Здесь стояли три громадных шкафа. В первом, похожем на великолепную ризницу, развешаны были по порядку восемьдесят четыре платья, которые успела она сшить себе за три года замужества. Одни отличались, вследствие обилия золота и драгоценных камней, такою плотностью, что могли прямо, без поддержки, стоять на полу; другие были прозрачны и легки, как паутина. Во втором находились принадлежности соколиной охоты и лошадиная сбруя. В третьем -- духи, воды, полосканья, притиранья, зубные порошки из белого коралла и жемчуга, бесчисленные баночки, колбы, перегонные шлемы, горлянки -- целая лаборатория женской алхимии. В комнате стояли также роскошные ящики, покрытые живописью, и кованые сундуки.
Когда служанка отперла один из них, чтобы вынуть свежую рубашку, повеяло благоуханием тонкого камбрейского белья, переложенного лавандовыми пучками и шелковыми подушками с порошком из левантийских ирисов и дамасских роз, сушенных в тени.
Одеваясь, Беатриче беседовала со швеею о выкройке нового платья, только что полученной с гонцом от сестры, маркизы Мантуанской, Изабеллы д'Эсте, тоже великой модницы. Сестры соперничали в нарядах. Беатриче завидовала вкусу Изабеллы и подражала ей.
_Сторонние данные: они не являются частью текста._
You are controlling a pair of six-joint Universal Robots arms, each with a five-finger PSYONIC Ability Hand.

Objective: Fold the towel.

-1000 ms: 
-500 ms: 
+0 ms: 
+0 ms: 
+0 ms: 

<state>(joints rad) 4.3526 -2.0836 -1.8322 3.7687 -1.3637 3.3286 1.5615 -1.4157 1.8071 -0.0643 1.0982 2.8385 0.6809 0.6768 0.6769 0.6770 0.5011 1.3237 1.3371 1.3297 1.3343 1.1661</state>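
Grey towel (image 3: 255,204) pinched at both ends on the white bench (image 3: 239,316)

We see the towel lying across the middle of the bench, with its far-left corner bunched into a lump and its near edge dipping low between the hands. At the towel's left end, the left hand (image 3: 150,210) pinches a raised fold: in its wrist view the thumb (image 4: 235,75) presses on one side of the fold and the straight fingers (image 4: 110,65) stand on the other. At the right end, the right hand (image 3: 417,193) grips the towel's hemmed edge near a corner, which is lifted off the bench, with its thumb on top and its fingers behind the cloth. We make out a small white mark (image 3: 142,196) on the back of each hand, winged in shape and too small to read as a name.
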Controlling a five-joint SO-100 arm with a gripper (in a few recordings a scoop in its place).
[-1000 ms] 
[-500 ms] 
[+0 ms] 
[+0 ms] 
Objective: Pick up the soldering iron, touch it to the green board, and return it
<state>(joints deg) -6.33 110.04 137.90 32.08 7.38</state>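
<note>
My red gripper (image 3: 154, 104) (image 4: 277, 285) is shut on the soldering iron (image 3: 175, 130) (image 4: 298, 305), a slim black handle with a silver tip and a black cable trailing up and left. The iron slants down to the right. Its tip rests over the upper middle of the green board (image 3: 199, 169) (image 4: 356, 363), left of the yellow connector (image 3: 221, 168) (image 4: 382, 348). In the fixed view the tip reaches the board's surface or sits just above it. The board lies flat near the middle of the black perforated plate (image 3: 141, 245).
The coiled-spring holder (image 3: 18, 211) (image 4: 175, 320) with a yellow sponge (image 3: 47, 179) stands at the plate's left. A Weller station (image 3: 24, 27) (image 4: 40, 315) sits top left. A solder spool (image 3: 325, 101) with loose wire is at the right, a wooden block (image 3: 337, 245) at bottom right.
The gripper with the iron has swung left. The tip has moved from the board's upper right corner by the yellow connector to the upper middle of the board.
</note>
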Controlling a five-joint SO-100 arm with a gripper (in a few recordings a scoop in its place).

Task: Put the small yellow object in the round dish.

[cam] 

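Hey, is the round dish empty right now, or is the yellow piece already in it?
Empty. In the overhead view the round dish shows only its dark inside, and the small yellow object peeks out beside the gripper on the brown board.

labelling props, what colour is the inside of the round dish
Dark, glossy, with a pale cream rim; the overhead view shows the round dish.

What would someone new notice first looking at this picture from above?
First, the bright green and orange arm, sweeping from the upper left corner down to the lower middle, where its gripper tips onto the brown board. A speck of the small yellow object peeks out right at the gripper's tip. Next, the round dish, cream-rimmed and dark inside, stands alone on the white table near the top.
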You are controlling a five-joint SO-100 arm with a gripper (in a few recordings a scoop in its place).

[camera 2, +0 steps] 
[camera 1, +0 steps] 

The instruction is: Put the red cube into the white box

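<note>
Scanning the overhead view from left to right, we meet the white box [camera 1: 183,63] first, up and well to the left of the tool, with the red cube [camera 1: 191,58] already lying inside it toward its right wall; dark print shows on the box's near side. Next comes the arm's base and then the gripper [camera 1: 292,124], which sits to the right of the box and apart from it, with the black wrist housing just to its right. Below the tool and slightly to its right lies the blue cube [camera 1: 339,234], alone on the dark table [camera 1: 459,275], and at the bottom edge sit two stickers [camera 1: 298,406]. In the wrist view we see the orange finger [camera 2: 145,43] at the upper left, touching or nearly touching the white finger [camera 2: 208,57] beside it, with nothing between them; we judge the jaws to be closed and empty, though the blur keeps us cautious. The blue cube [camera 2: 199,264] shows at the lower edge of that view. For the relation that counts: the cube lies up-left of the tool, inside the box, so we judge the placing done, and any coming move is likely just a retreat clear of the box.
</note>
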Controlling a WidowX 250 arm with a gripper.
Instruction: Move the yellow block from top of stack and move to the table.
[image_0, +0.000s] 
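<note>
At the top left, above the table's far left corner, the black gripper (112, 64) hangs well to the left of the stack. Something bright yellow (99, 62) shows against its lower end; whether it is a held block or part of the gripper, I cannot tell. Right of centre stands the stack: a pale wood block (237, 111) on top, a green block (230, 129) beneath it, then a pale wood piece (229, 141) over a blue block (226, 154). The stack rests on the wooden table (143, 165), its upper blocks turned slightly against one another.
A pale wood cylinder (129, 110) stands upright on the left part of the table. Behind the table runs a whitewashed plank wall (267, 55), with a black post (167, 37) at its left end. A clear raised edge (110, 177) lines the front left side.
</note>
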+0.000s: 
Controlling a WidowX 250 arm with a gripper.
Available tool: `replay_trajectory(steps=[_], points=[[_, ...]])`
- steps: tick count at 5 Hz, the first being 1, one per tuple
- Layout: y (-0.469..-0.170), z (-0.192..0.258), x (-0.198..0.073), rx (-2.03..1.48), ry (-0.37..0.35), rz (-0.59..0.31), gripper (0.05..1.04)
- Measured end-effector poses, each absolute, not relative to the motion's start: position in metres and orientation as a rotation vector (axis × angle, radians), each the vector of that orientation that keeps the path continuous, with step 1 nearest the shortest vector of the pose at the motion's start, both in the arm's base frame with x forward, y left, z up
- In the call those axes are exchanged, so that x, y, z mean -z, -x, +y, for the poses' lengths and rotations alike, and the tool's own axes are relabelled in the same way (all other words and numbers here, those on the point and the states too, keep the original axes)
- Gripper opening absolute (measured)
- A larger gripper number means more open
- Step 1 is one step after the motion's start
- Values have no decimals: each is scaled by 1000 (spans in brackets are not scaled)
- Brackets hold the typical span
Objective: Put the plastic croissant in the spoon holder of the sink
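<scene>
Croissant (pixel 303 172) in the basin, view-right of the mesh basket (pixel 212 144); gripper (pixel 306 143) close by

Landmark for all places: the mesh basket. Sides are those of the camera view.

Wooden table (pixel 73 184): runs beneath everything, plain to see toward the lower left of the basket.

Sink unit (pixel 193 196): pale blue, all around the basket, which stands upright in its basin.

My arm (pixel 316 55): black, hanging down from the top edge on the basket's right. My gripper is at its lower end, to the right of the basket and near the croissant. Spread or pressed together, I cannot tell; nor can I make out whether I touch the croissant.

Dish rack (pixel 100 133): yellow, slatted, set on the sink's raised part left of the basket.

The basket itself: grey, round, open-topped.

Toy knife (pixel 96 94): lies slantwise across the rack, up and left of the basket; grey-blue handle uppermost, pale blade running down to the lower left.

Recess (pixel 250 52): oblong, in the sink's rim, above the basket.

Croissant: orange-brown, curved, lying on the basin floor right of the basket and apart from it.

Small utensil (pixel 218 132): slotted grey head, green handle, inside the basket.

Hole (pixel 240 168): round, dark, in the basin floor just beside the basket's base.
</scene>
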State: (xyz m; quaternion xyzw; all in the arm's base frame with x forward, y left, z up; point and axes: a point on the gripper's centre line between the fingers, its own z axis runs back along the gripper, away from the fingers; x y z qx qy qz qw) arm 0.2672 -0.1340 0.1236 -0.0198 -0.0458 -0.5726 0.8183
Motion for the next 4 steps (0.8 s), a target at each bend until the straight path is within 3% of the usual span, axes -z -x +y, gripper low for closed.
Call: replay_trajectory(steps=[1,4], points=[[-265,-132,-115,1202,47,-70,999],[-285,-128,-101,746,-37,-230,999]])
Один из посланников герцогини Миланской тайно извещал ее о всех новинках мантуанского гардероба.
Беатриче надела платье с рисунком, особенно любимым ею за то, что он скрадывал ее маленький рост: ткань состояла из продольных перемежающихся полос зеленого бархата и золотой парчи. Рукава, перевязанные лентами серого шелка, были в обтяжку, с французскими модными прорезами -- "окнами", через которые виднелось белоснежное полотно рубашки, все в мелких, пышных сбор
ках. Волосы украшены были редкой, легкой как дым, золотою сеткою и заплетены в косу. Голову окружала тонкая нить фероньеры с прикрепленным к ней маленьким рубиновым скорпионом.